By this time, Nilsa’s mother’s partner had passed away and her mom came to live with her. I didn’t know this when they were together, but “he was a womanizer and didn’t treat my mom well at all.” For a while, the two women lived together in a small apartment but eventually were evicted.
“There was no money because I spent everything I made on drugs,” Nilsa said. “We were three months behind on rent. The more in debt we became, the more drugs I did to try and forget about it.” Meanwhile, Nilsa’s mom started becoming more and more confused. “She ended up having dementia. I guess the stress of our life caused that. My mom didn’t even know who I was or where we were.”
Nilsa’s mother ended up elsewhere after DHS stepped in and Nilsa told the caseworker she need to go somewhere. “I couldn’t keep living like this. I ended up in another abusive relationship and living in a hotel for about a year, believing a man was going to rescue me. He just hurt me,” she said.
The caseworker helped Nilsa get to Mel Trotter Ministries.
Once she arrived, she entered into “Step-Up”—an addiction recovery program.
“I wasn’t nice to anyone when I got to Mel Trotter,” Nilsa said. “I cried all the time. I thought everyone was crazy.
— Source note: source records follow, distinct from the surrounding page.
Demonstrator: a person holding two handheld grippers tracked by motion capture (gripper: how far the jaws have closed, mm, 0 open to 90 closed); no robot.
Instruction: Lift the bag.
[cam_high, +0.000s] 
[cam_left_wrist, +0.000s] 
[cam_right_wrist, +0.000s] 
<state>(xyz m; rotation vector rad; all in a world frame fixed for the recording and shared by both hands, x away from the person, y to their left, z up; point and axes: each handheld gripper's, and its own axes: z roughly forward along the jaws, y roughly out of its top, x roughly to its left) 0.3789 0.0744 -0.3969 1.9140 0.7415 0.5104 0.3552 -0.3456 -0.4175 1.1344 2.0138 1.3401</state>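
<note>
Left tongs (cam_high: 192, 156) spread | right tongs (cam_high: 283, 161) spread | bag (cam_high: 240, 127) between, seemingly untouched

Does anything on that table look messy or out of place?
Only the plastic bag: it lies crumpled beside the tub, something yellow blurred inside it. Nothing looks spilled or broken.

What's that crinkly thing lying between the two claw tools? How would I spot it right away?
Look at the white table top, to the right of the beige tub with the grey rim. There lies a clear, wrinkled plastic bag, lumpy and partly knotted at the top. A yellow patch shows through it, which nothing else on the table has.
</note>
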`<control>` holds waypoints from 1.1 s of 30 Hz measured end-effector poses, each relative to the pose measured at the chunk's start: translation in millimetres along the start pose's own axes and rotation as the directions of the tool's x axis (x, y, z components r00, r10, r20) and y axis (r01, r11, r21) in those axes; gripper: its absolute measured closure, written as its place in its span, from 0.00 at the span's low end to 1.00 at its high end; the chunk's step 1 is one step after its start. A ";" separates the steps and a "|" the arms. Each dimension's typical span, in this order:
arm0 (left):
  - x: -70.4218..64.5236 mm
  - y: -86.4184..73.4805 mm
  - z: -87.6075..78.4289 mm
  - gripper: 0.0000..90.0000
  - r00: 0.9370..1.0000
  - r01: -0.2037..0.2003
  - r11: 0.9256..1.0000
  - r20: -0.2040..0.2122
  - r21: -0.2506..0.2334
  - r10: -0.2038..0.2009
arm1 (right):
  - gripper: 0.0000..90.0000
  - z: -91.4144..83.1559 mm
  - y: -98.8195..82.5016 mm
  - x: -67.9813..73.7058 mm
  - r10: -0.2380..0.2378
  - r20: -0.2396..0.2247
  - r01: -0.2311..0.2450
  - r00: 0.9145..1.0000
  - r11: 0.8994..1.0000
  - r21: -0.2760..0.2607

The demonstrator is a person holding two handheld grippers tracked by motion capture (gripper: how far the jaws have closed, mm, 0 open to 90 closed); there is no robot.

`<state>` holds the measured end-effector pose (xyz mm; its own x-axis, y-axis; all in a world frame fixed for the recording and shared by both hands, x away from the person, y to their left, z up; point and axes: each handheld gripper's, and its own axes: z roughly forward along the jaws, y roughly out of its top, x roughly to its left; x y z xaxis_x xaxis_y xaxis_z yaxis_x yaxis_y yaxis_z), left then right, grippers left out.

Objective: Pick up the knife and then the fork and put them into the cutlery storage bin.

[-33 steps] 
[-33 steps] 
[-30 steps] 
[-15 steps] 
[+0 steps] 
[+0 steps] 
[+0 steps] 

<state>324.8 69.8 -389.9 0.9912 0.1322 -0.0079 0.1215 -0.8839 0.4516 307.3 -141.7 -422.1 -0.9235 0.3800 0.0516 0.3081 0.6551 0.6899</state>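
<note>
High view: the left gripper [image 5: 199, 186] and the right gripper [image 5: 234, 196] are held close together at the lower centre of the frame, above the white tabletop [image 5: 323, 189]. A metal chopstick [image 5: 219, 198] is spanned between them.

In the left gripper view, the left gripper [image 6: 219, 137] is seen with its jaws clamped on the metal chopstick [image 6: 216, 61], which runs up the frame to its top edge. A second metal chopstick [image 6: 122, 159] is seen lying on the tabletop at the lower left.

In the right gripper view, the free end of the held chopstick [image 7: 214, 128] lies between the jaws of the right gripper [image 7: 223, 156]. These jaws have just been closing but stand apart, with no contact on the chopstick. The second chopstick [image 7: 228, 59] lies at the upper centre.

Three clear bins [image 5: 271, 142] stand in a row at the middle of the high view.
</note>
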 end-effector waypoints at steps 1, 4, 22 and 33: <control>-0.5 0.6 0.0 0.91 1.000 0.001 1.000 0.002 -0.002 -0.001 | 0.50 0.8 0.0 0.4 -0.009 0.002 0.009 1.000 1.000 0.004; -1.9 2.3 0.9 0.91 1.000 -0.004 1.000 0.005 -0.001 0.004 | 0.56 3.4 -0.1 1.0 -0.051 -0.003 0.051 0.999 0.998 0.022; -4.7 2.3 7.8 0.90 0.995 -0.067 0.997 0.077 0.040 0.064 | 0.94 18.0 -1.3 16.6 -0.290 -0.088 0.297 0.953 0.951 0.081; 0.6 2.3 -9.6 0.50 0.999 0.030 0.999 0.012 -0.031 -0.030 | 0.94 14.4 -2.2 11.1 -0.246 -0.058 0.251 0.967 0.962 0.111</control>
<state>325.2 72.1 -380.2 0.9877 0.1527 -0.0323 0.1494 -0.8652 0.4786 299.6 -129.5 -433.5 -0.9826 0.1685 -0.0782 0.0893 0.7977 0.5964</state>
But one day I ended up praying and asking God to please take away all my emotions, all the messed up feelings I had. I just wanted him to take it away. I said, ‘I’m yours now’.”
Nilsa arrived at Mel Trotter Ministries on December 6, 2020. She graduated from the Step-Up recovery program on July 6, 2021. Her son Patrick was there.
“I’m so proud of her,” he said. “She’s been through a lot in life.”
With ongoing help from Mel Trotter Ministries, Nilsa plans to enter into transitional housing and apply for a job.
“I think if everyone really just put themselves in our position, people would understand we are not bad people, we just never had any help growing up. I walked in here with two bags but a lifetime of baggage,” Nilsa said.
“I know it won’t be easy, but God will help me do this one day at a time from here.”